##### Data provided #####

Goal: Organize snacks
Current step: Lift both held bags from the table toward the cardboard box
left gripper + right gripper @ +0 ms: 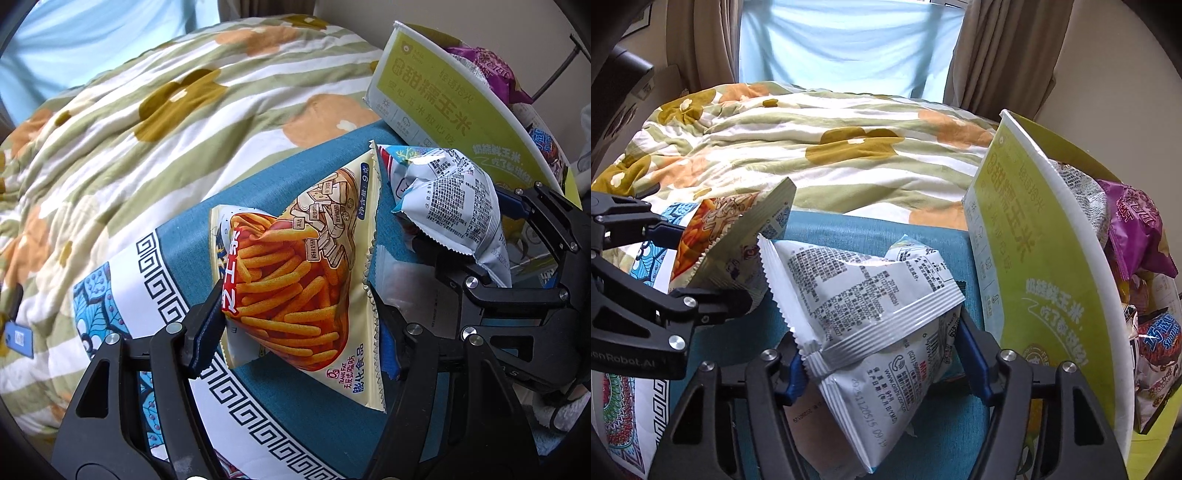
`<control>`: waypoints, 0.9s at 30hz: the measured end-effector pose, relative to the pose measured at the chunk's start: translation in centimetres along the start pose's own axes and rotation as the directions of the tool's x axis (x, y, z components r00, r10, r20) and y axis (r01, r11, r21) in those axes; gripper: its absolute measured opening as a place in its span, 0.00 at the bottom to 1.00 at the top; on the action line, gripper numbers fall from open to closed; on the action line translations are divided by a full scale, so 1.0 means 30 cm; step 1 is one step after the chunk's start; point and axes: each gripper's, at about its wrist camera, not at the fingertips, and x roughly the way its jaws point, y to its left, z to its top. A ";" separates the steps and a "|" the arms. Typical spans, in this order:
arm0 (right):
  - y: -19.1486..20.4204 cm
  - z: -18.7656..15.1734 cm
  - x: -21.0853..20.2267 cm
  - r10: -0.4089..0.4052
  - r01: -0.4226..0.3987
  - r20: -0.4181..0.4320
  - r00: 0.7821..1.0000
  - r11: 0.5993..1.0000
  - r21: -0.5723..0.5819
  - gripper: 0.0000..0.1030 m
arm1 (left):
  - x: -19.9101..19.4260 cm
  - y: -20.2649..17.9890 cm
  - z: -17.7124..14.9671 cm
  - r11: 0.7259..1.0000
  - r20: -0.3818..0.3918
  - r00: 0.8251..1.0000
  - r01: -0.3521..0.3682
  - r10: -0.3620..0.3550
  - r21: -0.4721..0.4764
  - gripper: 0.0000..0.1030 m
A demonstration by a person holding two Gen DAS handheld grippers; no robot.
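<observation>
Two tongs each clamp a snack: the left tongs (299, 325) pinch the orange stick-snack bag (295, 273), the right tongs (882, 365) the white bag (871, 317), both above the teal cloth (332, 424), beside the green box (1045, 280) at its far right corner.

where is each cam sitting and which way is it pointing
Left wrist: sits on the left gripper, looking forward along its fingers over the teal cloth toward the bed; its own fingers clamp the orange snack bag, and the right gripper shows at right.
Right wrist: sits on the right gripper, facing the bed and window; its fingers clamp the white snack bag, left gripper at left.
Shared: both bags, both grippers, the green box, the quilt.
</observation>
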 end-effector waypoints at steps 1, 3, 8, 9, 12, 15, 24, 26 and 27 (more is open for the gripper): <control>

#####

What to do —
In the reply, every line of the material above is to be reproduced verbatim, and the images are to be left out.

Reply —
Goal: Organize snacks
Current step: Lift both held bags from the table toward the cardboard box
left gripper + right gripper @ +0 ms: 
`<control>`: waypoints, 0.9s at 30hz: the measured end-effector pose, relative to the pose measured at the chunk's start: translation in centimetres along the start pose's own axes and rotation as the directions of the tool's x axis (x, y, z components r00, r10, r20) and y axis (r01, r11, r21) in those axes; gripper: its absolute measured opening as a place in its span, 0.00 at the bottom to 1.00 at the top; on the action line, gripper numbers fall from open to closed; on the action line translations are divided by a full scale, so 1.0 means 30 cm; step 1 is one step after the chunk's start; point and axes: each gripper's, at about its wrist camera, not at the fingertips, and x roughly the way its jaws point, y to its left, z to its top. A ";" separates the steps and a "|" the arms. Typical spans, in this order:
arm0 (right):
  - y: -19.1486..20.4204 cm
  - z: -18.7656..15.1734 cm
  - x: -21.0853..20.2267 cm
  - r10: -0.4089..0.4052
  - r01: -0.4226..0.3987
  - r20: -0.4181..0.4320
  - r00: 0.7821..1.0000
  - r11: 0.5993..1.0000
  - r21: -0.5723..0.5819
  - gripper: 0.0000..0.1030 m
arm1 (left):
  - x: -19.9101..19.4260 cm
  - y: -20.2649..17.9890 cm
  - z: -17.7124..14.9671 cm
  - r11: 0.7259..1.0000
  - r20: -0.3818..0.3918
  - r00: 0.8251..1.0000
  - r01: -0.3521..0.3682
  - r10: -0.3620..0.3550
  - r21: -0.4721..0.4764
  - gripper: 0.0000..0.1030 m
A demonstration by a person holding two Gen DAS handheld grippers; no robot.
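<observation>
Two tongs each clamp a snack: the left tongs (299, 325) pinch the orange stick-snack bag (295, 273), the right tongs (882, 365) the white bag (871, 317), both above the teal cloth (332, 424), beside the green box (1045, 280) at its far right corner.

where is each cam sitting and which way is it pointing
Left wrist: sits on the left gripper, looking forward along its fingers over the teal cloth toward the bed; its own fingers clamp the orange snack bag, and the right gripper shows at right.
Right wrist: sits on the right gripper, facing the bed and window; its fingers clamp the white snack bag, left gripper at left.
Shared: both bags, both grippers, the green box, the quilt.
</observation>
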 end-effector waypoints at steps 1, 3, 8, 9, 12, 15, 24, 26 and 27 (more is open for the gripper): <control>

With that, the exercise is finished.